● Brief: Which lines in the listing below contain the word "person"? Copy each one.

● Dataset:
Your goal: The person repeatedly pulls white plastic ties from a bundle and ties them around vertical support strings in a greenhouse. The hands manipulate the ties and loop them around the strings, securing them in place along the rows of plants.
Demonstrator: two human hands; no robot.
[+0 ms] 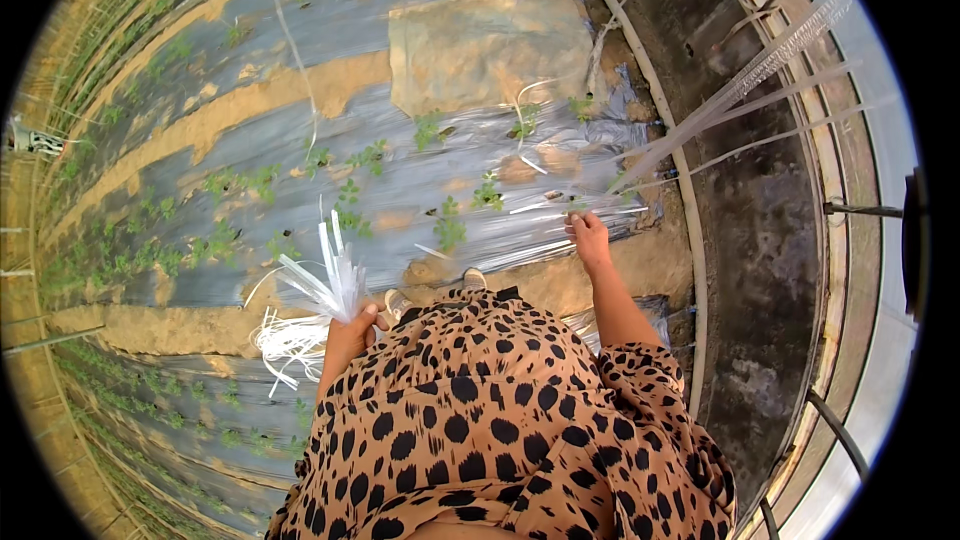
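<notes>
My left hand (358,330) grips a thick bundle of white plastic strips (341,285). Their cut ends fan upward, and a loose tangle of tails (289,345) hangs beside the wrist. Out to the right, my right hand (589,236) has thumb and fingers pinched together at a thin white strip (536,206) that shows on both sides of the fingertips. Below it lies a planting bed under shiny plastic mulch film (397,202). Young leafy plants stand in holes in the film, among them one seedling (450,225) between my hands and another (487,193) left of my right hand.
Clear hanging strands (720,105) slant across the right side. A long pipe (652,75) borders the beds, beyond which runs a dark wall-side strip (765,240). A pale sheet (487,52) covers soil ahead. One white string (289,45) hangs at upper left. Bare soil (150,326) separates beds.
</notes>
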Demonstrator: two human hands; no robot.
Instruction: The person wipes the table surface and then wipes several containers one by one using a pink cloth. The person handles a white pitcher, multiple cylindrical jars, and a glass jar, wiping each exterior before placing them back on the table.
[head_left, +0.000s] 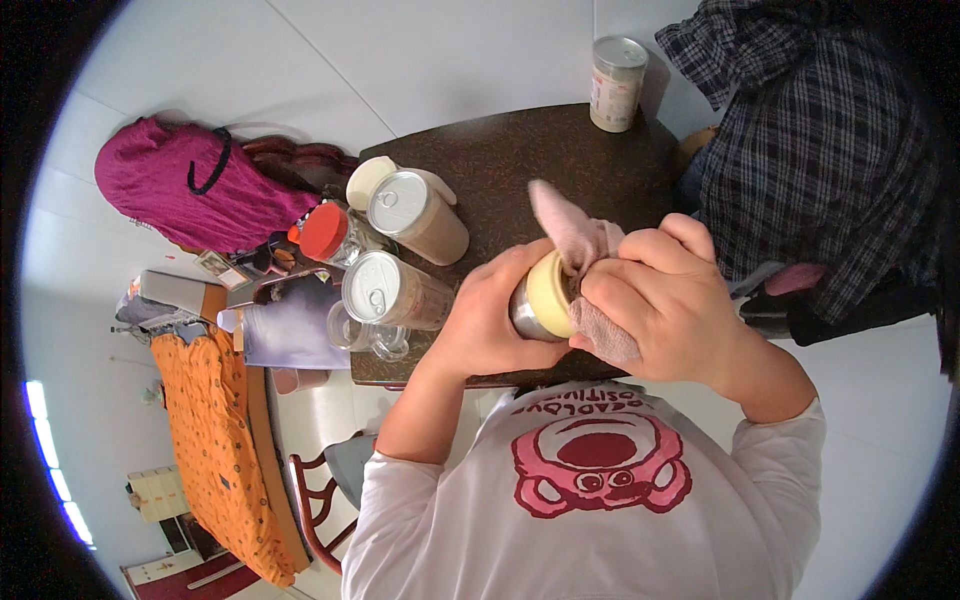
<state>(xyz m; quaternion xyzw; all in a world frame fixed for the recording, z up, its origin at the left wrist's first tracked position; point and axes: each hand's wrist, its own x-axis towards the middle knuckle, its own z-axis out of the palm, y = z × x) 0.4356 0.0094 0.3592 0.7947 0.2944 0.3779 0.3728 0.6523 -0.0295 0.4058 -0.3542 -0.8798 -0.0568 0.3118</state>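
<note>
My left hand is wrapped around a metal cup with a pale yellow collar, tilted with its mouth toward my right hand. My right hand grips a pink cloth and presses it at the cup's mouth. One end of the cloth sticks up above the fingers, and another part bulges out below them. The cup's inside is mostly hidden by the cloth and fingers. Both hands are above the near part of a dark wooden table.
Left of my hands stand two ring-pull canisters, a red-lidded jar, a cream-coloured lid and a clear glass cup. Another canister stands at the far corner. Plaid clothing hangs at the right; a chair is lower left.
</note>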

● Solution to the exercise:
Your goal: The person repeatedly pulls white plastic ties from a bundle and ties them around vertical support strings in a greenhouse. The hands manipulate the ties and loop them around the strings, securing them in place along the rows of plants.
Instruction: The person wipes the table surface and then wipes several containers one by one using a pink cloth. The person handles a white pitcher, multiple cylindrical jars, and a glass jar, wiping each exterior before placing them back on the table.

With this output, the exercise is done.